[Your goal] Reproduce the entries below exactly, but only from the line containing "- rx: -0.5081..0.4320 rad" to the line containing "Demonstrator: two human", inclusive.
═══ Dataset records
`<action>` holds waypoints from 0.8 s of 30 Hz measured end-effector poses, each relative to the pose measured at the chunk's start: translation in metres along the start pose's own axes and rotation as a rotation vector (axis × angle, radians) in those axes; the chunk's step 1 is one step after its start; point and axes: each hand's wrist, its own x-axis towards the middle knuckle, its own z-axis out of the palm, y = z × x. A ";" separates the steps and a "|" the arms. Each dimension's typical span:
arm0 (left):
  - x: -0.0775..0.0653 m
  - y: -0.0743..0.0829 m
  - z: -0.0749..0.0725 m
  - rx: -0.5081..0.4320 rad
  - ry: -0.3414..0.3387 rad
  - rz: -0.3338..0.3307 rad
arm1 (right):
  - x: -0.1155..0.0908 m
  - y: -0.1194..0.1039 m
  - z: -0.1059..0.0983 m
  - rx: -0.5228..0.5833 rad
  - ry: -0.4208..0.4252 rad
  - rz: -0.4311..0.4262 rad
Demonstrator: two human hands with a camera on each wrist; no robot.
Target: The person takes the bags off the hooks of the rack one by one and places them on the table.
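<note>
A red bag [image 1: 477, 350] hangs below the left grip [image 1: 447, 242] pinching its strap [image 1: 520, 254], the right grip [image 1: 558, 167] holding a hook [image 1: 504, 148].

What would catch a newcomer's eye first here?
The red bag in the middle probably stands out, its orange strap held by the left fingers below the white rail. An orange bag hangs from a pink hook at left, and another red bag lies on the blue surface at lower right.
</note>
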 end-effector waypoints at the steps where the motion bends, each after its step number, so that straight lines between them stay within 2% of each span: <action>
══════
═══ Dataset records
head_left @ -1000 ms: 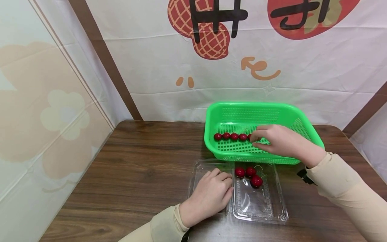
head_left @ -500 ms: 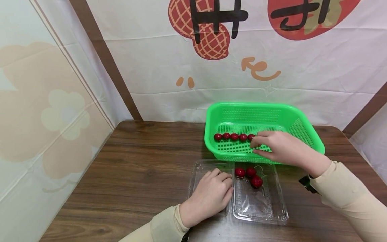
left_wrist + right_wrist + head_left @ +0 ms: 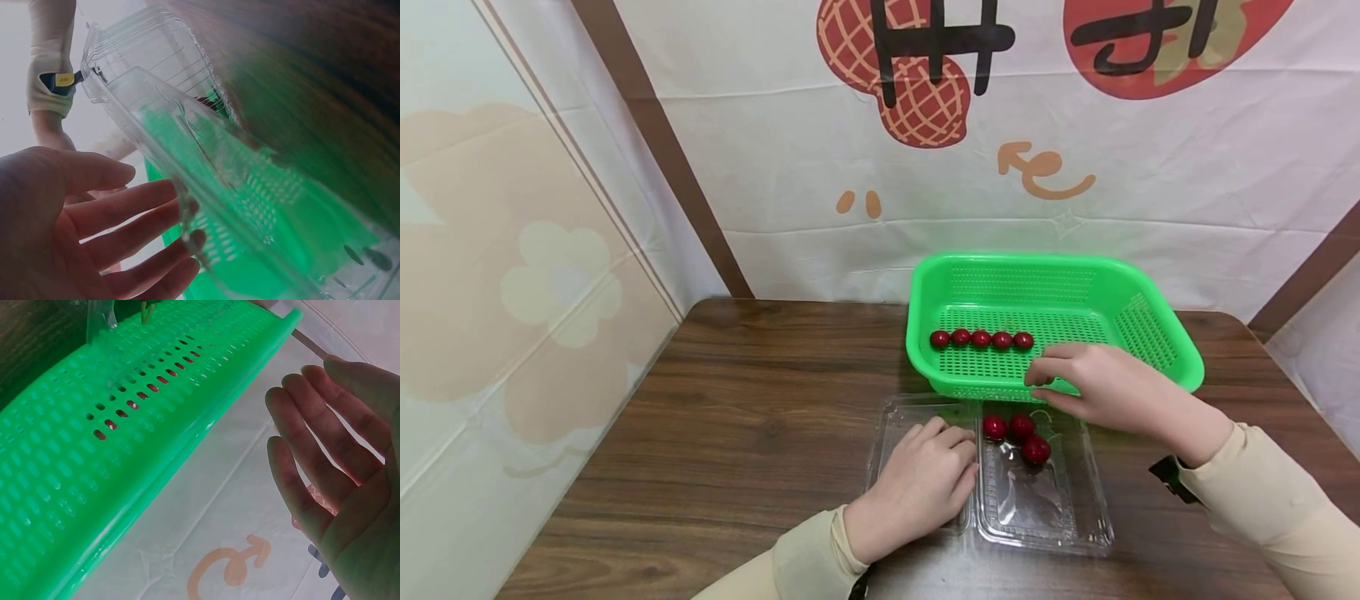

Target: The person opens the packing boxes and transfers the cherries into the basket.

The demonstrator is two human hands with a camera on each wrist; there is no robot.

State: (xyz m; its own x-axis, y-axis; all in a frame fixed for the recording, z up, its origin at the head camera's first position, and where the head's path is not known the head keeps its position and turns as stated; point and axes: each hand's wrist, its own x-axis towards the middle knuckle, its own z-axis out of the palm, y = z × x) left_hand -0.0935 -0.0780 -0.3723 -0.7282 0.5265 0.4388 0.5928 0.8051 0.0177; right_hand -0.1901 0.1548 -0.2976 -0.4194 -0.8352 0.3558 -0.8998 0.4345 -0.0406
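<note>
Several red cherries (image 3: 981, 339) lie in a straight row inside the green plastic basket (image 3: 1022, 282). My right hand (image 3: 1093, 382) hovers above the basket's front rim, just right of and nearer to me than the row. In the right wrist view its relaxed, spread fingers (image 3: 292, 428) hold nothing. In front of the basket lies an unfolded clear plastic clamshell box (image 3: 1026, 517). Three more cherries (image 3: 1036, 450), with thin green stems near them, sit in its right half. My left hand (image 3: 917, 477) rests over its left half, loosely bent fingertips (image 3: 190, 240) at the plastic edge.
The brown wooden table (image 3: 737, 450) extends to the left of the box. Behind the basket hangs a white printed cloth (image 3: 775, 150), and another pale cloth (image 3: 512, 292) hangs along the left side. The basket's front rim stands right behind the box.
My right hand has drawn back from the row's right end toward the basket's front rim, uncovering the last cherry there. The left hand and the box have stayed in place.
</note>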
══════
[Written reply]
  - rx: -0.5081..0.4320 rad
  - ry: -0.3414..0.3387 rad
  - rz: -0.3338..0.3307 rad
arm1 (right):
  - x: -0.1155..0.0908 m
  - y: -0.1194..0.1039 m
  - z: -0.1059..0.0983 m
  - rx: -0.5228..0.5833 rad
  - ry: -0.4208..0.4252 rad
  - rz: -0.4311..0.4262 rad
Demonstrator: two human hands with a camera on each wrist; no robot.

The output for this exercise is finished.